The UK Health Protection Agency has completed an analysis of the X-ray dose from backscatter scanners and has written that the dose is extremely low and "about the same as people receive from background radiation in an hour". [50]
The Health Physics Society (HPS) reports that a person undergoing a backscatter scan receives approximately 0.05 μSv (0.005 mrem) of radiation; American Science and Engineering Inc. reports 0.09 μSv (0.009 mrem). At the high altitudes typical of commercial flights, naturally occurring cosmic radiation is considerably higher than at ground level. The radiation dose for a six-hour flight is 20 μSv (2 mrem) – 200 to 400 times larger than a backscatter scan. The Nuclear Regulatory Commission limits radiation exposure to the public to less than 1 mSv (100 mrem) per year from nuclear power plants. [51] While this is not specifically for airline-associated radiation, the limit is an effective proxy for understanding what level is deemed safe by a regulatory agency.
According to a draft[ needs update ] standard on the United States FDA website, the allowable dose from a scan would be 0.1 μSv, and that report uses a model whereby a 0.01 μSv dose increases an individual's risk of death by cancer during his or her lifetime by 5×10−10. [52] Since the dose limit is ten times higher than 0.01 μSv, their model would predict one additional cancer death per 200 million scans. Since the airports in the UK handled 218 million passengers in 2009, [53] if all passengers in the UK were scanned at the maximum dosage, then each year this would produce on average one additional cancer death (since there would be 200 million scans per year that the scanners were in operation), though usually each death would not occur in the same year as the particular scan that caused it, since the cancer may take years to grow. In addition, additional people would be given cancer but would die from other causes.
There may not yet be evidence of hereditary effects of x-rays administered by backscatter scanners, but backscatter scanners use the same kind of x-ray photons as are produced in medical x-ray machines but expose the subject at a considerably lower dose, so it is possible that the results from medical radiology may be relevant, at least until a study is done of any effects specific to backscatter x-ray machines. Fathers exposed to medical diagnostic x-rays are more likely to have infants who contract leukemia, especially if exposure is closer to conception or includes two or more X-rays of the lower gastrointestinal (GI) tract or lower abdomen. [54] In medical radiography the x-ray beam is adjusted to expose only the area of which an image is required, so that generally shielding is applied to the patient to avoid exposing the gonads, [55] whereas in an airport backscatter scan, the testicles of men and boys will be deliberately subjected to the direct beam in order to check for weapons in the underpants, and some radiation will also reach the ovaries of female subjects. A linear dose-response relationship has been observed between x-ray dose and double-strand breaks in DNA in human sperm. [56]
Extrapolations of cancer risk from minuscule exposures to radiation across large populations, however, are not supported by analysis by the National Council on Radiation Protection (NCRP).
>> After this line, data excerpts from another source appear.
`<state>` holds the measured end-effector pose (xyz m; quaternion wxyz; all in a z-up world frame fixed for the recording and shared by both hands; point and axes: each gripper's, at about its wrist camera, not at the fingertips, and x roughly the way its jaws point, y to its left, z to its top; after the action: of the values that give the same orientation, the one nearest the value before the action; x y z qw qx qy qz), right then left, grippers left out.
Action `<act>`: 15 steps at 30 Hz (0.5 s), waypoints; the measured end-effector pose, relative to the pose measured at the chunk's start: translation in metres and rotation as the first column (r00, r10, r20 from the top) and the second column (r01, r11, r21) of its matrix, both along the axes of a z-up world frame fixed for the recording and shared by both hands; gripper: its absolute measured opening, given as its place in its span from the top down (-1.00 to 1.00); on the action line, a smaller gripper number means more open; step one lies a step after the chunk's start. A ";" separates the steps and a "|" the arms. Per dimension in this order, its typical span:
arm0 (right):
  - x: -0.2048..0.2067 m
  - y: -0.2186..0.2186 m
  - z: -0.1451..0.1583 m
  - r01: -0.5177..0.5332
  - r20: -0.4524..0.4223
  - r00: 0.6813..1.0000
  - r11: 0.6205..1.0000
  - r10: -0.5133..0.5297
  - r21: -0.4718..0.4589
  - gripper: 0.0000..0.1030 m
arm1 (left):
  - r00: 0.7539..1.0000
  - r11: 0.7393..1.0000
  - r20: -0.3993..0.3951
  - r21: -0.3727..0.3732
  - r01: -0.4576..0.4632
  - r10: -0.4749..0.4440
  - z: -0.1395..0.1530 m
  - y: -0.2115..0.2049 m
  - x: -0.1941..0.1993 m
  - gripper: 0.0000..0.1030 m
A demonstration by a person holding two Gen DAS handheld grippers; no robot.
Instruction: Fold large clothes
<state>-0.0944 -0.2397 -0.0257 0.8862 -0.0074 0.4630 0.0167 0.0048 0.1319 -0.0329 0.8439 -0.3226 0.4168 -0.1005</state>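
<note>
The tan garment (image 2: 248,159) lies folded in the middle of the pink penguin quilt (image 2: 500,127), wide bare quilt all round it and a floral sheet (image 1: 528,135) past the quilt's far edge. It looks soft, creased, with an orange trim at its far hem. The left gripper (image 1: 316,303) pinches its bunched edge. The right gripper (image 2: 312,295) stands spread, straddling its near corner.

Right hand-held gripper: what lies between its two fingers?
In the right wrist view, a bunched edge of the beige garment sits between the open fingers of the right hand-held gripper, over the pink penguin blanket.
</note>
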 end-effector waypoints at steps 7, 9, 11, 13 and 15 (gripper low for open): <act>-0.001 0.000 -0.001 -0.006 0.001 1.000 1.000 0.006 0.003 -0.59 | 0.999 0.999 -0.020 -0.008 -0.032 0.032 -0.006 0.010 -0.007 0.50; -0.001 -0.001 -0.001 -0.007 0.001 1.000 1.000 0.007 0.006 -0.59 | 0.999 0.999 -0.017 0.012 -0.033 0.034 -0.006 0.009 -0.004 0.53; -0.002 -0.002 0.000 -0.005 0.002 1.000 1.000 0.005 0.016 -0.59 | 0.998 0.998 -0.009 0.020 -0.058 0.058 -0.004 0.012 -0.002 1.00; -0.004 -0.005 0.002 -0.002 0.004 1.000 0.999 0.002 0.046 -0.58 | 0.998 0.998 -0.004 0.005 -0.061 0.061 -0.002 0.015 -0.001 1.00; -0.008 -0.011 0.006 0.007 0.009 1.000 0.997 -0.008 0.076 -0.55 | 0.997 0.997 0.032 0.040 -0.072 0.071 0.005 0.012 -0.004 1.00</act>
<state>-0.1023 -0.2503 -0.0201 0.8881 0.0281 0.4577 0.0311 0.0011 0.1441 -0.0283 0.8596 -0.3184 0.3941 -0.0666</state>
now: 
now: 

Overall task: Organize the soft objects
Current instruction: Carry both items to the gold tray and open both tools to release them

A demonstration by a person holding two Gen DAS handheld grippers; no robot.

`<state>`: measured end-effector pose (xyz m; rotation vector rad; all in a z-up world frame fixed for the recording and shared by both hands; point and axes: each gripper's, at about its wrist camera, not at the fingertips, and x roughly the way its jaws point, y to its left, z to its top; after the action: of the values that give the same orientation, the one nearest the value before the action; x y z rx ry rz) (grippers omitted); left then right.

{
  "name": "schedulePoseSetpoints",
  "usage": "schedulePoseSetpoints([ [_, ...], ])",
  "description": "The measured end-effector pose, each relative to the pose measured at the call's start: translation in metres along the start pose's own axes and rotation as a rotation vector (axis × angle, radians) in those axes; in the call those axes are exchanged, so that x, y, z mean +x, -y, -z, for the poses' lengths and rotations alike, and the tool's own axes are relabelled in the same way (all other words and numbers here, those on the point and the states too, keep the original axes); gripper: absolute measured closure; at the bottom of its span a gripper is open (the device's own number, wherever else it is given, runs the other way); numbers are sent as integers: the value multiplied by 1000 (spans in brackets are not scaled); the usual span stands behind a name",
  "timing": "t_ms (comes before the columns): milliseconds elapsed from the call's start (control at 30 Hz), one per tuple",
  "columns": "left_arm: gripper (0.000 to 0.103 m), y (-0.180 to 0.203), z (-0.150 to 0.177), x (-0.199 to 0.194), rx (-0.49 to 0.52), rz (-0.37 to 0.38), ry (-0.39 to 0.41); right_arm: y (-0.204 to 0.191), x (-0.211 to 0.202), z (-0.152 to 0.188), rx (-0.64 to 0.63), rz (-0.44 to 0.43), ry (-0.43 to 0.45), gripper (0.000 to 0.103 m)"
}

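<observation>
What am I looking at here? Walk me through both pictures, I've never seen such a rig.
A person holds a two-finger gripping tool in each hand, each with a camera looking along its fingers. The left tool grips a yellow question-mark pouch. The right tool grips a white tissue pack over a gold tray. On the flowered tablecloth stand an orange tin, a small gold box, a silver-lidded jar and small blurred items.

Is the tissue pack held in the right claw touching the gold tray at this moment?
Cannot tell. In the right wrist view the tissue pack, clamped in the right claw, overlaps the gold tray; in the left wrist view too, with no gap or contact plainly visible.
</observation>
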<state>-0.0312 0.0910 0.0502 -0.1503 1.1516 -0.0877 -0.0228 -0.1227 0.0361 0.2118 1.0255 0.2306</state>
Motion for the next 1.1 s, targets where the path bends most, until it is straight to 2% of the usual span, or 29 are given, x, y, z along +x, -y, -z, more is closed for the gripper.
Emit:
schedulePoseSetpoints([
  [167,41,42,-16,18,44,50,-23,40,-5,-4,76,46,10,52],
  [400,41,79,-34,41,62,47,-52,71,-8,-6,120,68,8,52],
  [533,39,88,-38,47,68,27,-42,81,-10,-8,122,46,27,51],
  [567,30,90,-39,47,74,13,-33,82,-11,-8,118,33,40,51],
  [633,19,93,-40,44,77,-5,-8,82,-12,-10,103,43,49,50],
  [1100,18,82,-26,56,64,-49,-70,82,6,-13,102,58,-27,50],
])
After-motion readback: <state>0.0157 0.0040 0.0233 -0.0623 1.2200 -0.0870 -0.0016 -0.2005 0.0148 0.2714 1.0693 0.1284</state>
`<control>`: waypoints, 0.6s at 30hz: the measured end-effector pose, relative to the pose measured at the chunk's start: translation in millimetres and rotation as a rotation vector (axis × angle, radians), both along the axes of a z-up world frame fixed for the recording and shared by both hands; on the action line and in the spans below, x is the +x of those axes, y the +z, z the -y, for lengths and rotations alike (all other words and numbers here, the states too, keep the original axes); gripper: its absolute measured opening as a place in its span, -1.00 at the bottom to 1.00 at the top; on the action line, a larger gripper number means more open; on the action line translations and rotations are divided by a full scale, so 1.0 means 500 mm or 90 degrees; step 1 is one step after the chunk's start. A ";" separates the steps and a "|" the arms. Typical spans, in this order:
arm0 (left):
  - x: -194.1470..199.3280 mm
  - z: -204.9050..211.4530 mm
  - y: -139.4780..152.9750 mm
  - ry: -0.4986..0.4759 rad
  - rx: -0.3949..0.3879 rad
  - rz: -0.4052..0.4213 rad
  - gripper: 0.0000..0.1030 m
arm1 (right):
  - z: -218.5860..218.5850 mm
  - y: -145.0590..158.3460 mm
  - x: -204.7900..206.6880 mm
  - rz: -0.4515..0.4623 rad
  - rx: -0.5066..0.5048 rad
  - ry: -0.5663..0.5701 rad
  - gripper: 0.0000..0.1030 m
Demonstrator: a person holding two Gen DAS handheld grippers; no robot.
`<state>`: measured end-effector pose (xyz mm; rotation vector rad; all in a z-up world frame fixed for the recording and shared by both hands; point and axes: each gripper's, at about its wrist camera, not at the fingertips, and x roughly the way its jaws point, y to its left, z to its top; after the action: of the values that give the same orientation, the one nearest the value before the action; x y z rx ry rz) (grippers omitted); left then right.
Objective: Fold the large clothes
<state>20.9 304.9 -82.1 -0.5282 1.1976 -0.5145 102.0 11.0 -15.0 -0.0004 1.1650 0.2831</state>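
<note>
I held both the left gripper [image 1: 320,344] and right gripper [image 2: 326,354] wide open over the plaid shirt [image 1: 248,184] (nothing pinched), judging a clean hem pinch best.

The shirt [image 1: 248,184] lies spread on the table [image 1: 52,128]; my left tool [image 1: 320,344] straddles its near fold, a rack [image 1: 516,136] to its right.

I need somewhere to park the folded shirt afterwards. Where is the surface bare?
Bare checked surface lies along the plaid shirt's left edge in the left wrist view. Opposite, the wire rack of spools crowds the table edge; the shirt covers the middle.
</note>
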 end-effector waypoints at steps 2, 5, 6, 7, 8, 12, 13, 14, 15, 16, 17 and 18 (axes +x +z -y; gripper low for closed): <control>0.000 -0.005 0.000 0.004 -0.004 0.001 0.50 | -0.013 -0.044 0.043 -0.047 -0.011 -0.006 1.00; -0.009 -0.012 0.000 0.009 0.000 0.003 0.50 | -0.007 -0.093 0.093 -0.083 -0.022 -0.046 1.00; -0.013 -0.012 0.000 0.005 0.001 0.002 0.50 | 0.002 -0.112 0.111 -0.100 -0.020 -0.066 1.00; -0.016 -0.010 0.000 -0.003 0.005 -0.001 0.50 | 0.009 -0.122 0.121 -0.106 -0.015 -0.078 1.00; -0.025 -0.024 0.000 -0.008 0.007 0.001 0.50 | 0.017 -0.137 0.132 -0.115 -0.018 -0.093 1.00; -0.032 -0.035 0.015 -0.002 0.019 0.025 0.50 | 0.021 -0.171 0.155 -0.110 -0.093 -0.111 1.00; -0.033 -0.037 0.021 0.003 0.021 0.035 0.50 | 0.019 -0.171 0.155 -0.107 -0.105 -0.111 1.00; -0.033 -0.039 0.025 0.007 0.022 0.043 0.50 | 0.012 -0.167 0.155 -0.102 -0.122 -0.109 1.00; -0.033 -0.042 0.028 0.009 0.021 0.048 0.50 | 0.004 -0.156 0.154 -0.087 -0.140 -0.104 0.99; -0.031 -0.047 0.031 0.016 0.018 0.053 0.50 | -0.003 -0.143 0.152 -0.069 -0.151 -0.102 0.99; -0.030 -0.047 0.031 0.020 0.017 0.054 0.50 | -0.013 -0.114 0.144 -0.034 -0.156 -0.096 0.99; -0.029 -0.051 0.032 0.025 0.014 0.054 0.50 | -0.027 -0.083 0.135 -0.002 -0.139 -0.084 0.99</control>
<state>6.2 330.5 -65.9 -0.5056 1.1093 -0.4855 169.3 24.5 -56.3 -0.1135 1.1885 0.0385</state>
On May 26, 2010, NCRP issued a press release to address such comments about full body scanners that are compliant with ANSI N43.17. In Commentary No. 16 issued on May 26, 2010, it reads as follows:
As stated in NCRP Report No. 121 (1995), Principles and Application of Collective Dose in Radiation Protection, the summation of trivial average risks over very large populations or time periods into a single value produces a distorted image of risk, completely out of perspective with risks accepted every day, both voluntarily and involuntarily. [57]
According to NCRP, the use of statistical extrapolations that predict 1 death for every 200 million persons scanned for example (as above) is an unrealistic over-estimation. [57] [58]
Other scientists at Columbia University have made the following statements in support of the safety of body scanners: [59]
"A passenger would need to be scanned using a backscatter scanner, from both the front and the back, about 200,000 times to receive the amount of radiation equal to one typical CT scan," said Dr. Andrew J. Einstein, director of cardiac CT research at Columbia University Medical Center in New York City.
"Another way to look at this is that if you were scanned with a backscatter scanner every day of your life, you would still only receive a tenth of the dose of a typical CT scan," he said.
By comparison, the amount of radiation from a backscatter scanner is equivalent to about 10 minutes of natural background radiation in the United States, Einstein said. "I believe that the general public has nothing to worry about in terms of the radiation from airline scanning," he added.
For moms-to-be, no evidence supports an increased risk of miscarriage or fetal abnormalities from these scanners, Einstein added.
"A pregnant woman will receive much more radiation from cosmic rays she is exposed to while flying than from passing through a scanner in the airport," he said.
Furthermore, other scientists claim the health effects of backscatter are well understood whereas those from millimeter wave scanners are not:
"From a radiation standpoint there has been no evidence that there is really any untoward effect from the use of this device [backscatter scanner], so I would not be concerned about it from a radiation dose standpoint – the issues of personal privacy are a different thing," he said.
The health effects of the more common millimeter wave scanner are largely unknown, and at least one expert believes a safety study is warranted.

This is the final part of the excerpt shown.